Inside the Art Studio of Jay DeFeo

A photo of painter Jay Defeo in her studio

 

Our Studio Sunday feature today is California artist Jay DeFeo. DeFeo was associated with the beat generation, and was connected to the literary and musical aspects of the time period, as well as visual arts. DeFeo studied at the University of California, Berkeley, and later in Europe, before moving back to California and working in a studio space in Oakland. 

 

The space pictured above seems almost sparse -- the artist’s abstract works are lined up against the wall but the floors seem relatively clear. I imagine there must be an easel or desk just out of the camera’s line of site.
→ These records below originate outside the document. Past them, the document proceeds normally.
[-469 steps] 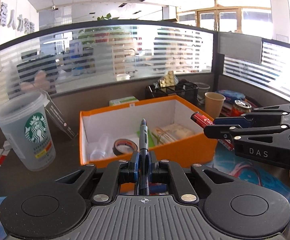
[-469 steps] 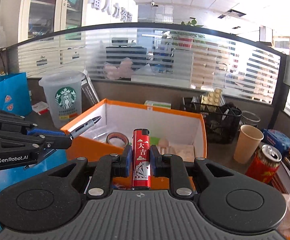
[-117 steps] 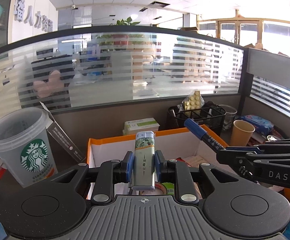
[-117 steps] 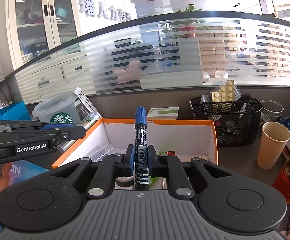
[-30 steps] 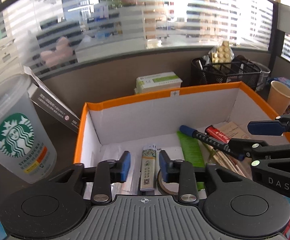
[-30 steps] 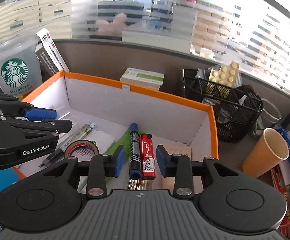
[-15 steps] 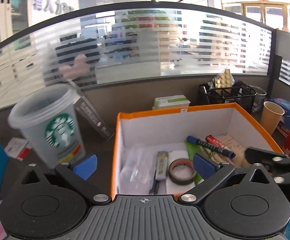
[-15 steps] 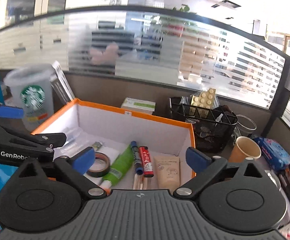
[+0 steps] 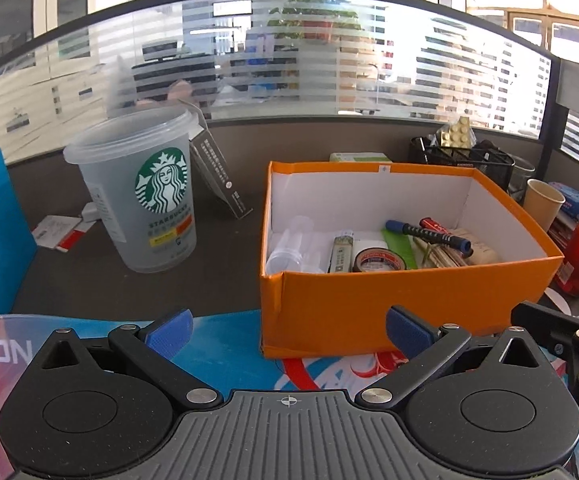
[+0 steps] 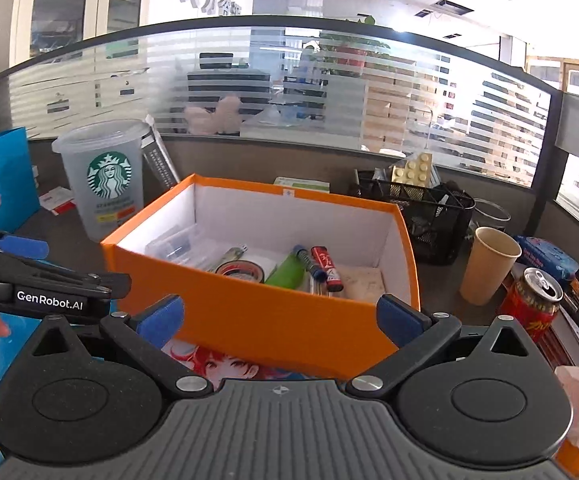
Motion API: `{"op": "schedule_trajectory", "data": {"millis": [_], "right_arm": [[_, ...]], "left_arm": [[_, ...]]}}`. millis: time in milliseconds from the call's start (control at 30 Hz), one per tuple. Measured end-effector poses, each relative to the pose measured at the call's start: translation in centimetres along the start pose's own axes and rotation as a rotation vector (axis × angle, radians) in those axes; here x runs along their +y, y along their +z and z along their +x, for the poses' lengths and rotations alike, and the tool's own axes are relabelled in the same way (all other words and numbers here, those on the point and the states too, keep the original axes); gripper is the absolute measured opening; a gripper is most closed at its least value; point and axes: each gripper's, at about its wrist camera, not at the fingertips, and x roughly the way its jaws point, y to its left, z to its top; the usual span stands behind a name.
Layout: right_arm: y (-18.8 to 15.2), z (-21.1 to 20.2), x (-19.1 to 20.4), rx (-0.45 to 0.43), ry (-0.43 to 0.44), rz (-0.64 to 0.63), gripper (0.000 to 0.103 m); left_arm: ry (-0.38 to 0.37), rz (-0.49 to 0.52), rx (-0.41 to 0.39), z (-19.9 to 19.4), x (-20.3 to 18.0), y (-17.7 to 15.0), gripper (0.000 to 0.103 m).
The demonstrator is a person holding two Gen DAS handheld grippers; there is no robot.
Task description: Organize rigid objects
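**Two empty grippers, small things already in the orange box**

Both grippers are spread wide and hold nothing. The left gripper (image 9: 287, 330) and the right gripper (image 10: 277, 320) hang on the near side of the orange box (image 9: 369, 308), which stands on the desk (image 9: 217, 264) on a colourful mat (image 9: 225, 344).

Inside the box lie the rigid objects: a blue marker (image 9: 425, 233), a red lighter (image 10: 326, 268), a slim green-and-white lighter (image 9: 341, 254), a roll of tape (image 9: 379, 260), a green tube (image 10: 287, 270) and some clear plastic pieces (image 9: 289, 246) at the left end. I judge that all of them are light and stiff. The marker is round and smooth, so it can roll or slip; the best hold is across the middle of its body. The lighters have flat sides, which give a safer grip. The tape roll lies flat and is best taken at its rim.

Around the box stand a Starbucks cup (image 9: 145, 192) on the left, a paper cup (image 10: 489, 266) and a red can (image 10: 533, 304) on the right, and a black mesh basket (image 10: 421, 216) at the far right. The near wall of the box is high, so I think a gripper must come from above, not from the front. No loose object is clearly visible on the mat, so the sorting seems nearly done.
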Motion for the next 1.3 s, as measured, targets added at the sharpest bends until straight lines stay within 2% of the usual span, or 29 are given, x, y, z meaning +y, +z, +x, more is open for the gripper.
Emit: {"op": "schedule_trajectory", "data": {"millis": [333, 1300], "right_arm": [[-0.2, -1.4, 0.5, -0.019, -0.002, 0.006, 0.103], [-0.7, -1.3, 0.2, -0.007, -0.009, 0.014, 0.103]], "left_arm": [[0.004, 0.009, -0.026, -1.4, -0.3, -0.1, 0.103], [-0.001, 0.023, -0.026, -1.7, -0.5, -0.2, 0.103]]}}
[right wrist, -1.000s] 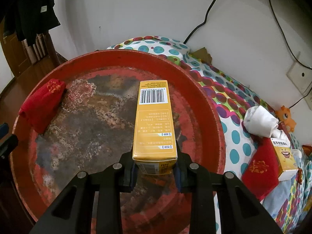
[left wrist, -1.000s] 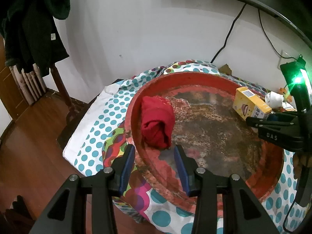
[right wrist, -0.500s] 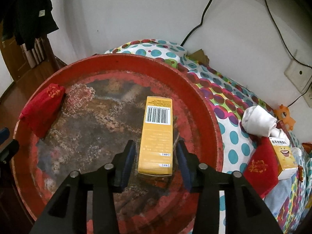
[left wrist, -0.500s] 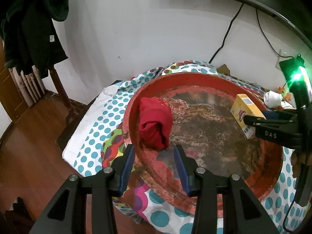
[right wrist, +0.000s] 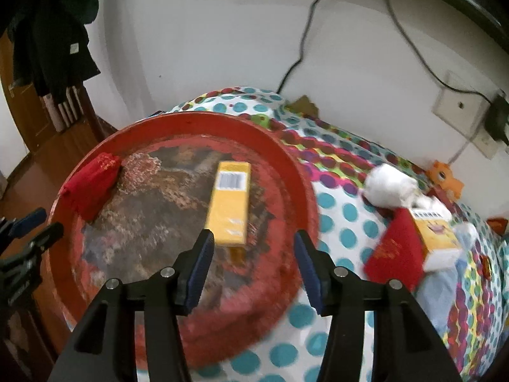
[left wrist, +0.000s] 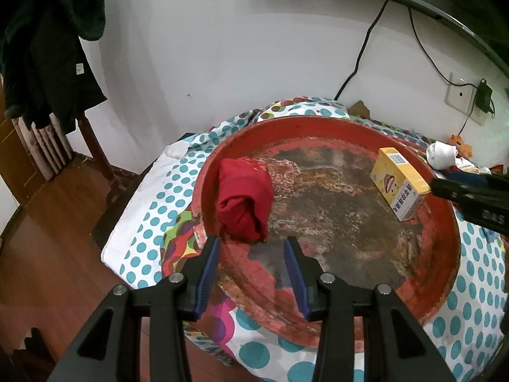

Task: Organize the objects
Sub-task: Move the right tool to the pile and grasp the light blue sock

DeFeo herself lends the image a sense of immediacy and energy -- the artist was known for her outspoken personality and experimental approach to art-making, and that seems to come through clearly even in her posture here. 

 

In her practice, DeFeo tended toward mixed media, producing paintings with not only traditional pigments, but with materials like concrete and plaster. She was perhaps best known for her painting The Rose, which she worked on between 1958 and 1966. The painting, composed of oil paint and other mixed media, was over ten and a half feet high, a foot thick, and weighed around one US ton. There’s no sign of The Rose in this studio view -- reportedly that work had to be removed from DeFeo’s apartment with a forklift after the artist was evicted in 1966. 

 

In the 1970s, later in her career, DeFeo became interested in photography, and set up a darkroom in her home at the time to help produce these works. The artist died of lung cancer in 1989, and The Rose is currently held in the permanent collection of The Whitney Museum of American Art.